Institutional Charter

Institutional Charter

Publié le 26 November 2020

The Émile Cohl School invites students and their families to adhere to the pedagogical and humanistic principles outlined in the following charter.

1 – The Émile Cohl School is dedicated to teaching the arts in various fields of visual creation: painting, posters, illustration of stories and books, editorial cartoons, comic strips, animation, websites, games, and digital books. Generally, the school embraces innovation, provided it has a substantial presence and acceptance by the public.

2 – The Émile Cohl School is a private higher education institution, offering programs lasting three or five years depending on the desired degree. Entry into the curriculum may require a preparatory year focused on fundamental subjects. The school adheres to recognition standards of the best institutions.

3 – The curriculum is structured around a common core, initially focused on learning techniques for representing reality (object drawing, anatomy, perspective, movement studies, framing). Subsequently, students progress toward gradually unleashing their imagination and sensitivity, supported by mastery of their chosen medium.

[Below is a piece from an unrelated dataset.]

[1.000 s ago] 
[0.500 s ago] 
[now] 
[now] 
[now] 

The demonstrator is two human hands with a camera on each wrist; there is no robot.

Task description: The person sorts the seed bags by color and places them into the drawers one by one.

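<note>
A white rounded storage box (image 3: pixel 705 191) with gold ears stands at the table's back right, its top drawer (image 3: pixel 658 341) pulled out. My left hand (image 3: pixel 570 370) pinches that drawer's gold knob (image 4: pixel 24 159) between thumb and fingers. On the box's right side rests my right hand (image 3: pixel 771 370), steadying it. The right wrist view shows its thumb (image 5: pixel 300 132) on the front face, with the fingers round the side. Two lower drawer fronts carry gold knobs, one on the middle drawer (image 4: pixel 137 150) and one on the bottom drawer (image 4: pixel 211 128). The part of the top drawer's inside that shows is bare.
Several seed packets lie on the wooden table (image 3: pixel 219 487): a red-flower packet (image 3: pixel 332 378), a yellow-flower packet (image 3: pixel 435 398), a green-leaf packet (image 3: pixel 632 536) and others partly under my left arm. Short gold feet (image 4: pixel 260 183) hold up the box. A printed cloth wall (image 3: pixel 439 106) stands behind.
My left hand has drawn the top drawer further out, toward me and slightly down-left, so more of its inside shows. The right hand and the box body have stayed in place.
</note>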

4 – The studies aim to develop expertise in image production techniques, whether traditional (drawing) or industrial (photography, video, digital). Both approaches combine acquired skills, imagination, and personal culture.

5 – The Émile Cohl School strives to train true professionals—artists or technicians. This demands that students commit to the institution’s requirements for hard work, discipline, punctuality, and personal dedication. Success depends on adhering to administrative and pedagogical rules (attendance, engagement, attentiveness in class, compliance with academic constraints, program content, learning rhythms, and evaluation methods).

6 – Every student at the Émile Cohl School is expected to embrace ethical principles: distancing oneself from selfishness and narcissism; questioning the allure of personal pleasure and the presumption of innate creative “genius”; understanding that producing art involves an exchange between “creator” and “viewer,” as images aim to reveal forms of beauty or truth in the world. Artists should socially engage in re-enchanting the world without resorting to naïve simplicity or magical thinking.

7 – This education requires an intellectual discipline that should not be feared: organizing valid cultural data, maintaining notebooks of sketches and notes, cultivating a permanent desire and curiosity for art history, and critically engaging with reality through artistic media (e.g., photography, cinema).

8 – The Émile Cohl School does not indulge in sterile debates such as “art versus technique” or “misunderstood genius versus craftsman.” An artist synthesizes art and technique. The school rejects myths of the misunderstood genius, emphasizing that there is no inherent difference between an artist and an artisan or between a creator and a producer. The school highlights the fruitful collaboration inherent in collective human efforts, including artistic work.

9 – The school’s teaching also focuses on understanding the origins of practices, theories, and techniques, along with their purpose, potential, and meaning (e.g., why study artistic anatomy, the doctrine of proportions, color theory, or the American shot?). This approach places formal discoveries and innovations in the context of art history, underscoring that nothing in art emerges from nowhere.

10 – Competition among students, naturally present at the Émile Cohl School and in life in general, is constructive (stimulation, emulation, solidarity) rather than destructive (elimination, exclusion). Both students and professors must understand that the success of some and the setbacks of others are shared experiences. Each individual must find the environment best suited to develop and flourish their talents.

11 – The teaching at the Émile Cohl School explicitly aims at professionalizing artistic activity—art is also a craft. This process relies on the principle of reciprocity, positioning students to give back to society what they have already received.

12 – The professors at the Émile Cohl School, bound by an obligation of means, commit to upholding the values that inspire the school’s teaching principles. These include intergenerational solidarity, generosity in sharing knowledge and experience, a collective spirit, intellectual benevolence (to understand different situations), and rigor and seriousness in both their work and evaluation methods.

13 – As an institution, the Émile Cohl School represents an organization whose interests and conditions surpass the sum of its individual members. The school’s operations demand adherence to its unifying principles: unity of place, unity of time, and unity of objectives.

14 – The Émile Cohl School recruits professors who are not only educators but also practitioners, producers, and professional creators. Teaching is deeply enriched by each professor’s practical experience, skills, and the knowledge derived from it.

15 – The ultimate purpose of the Émile Cohl School is to harness both traditional and modern media, indiscriminately, in service of a professional and civic ethic rooted in the pursuit of meaning and otherness.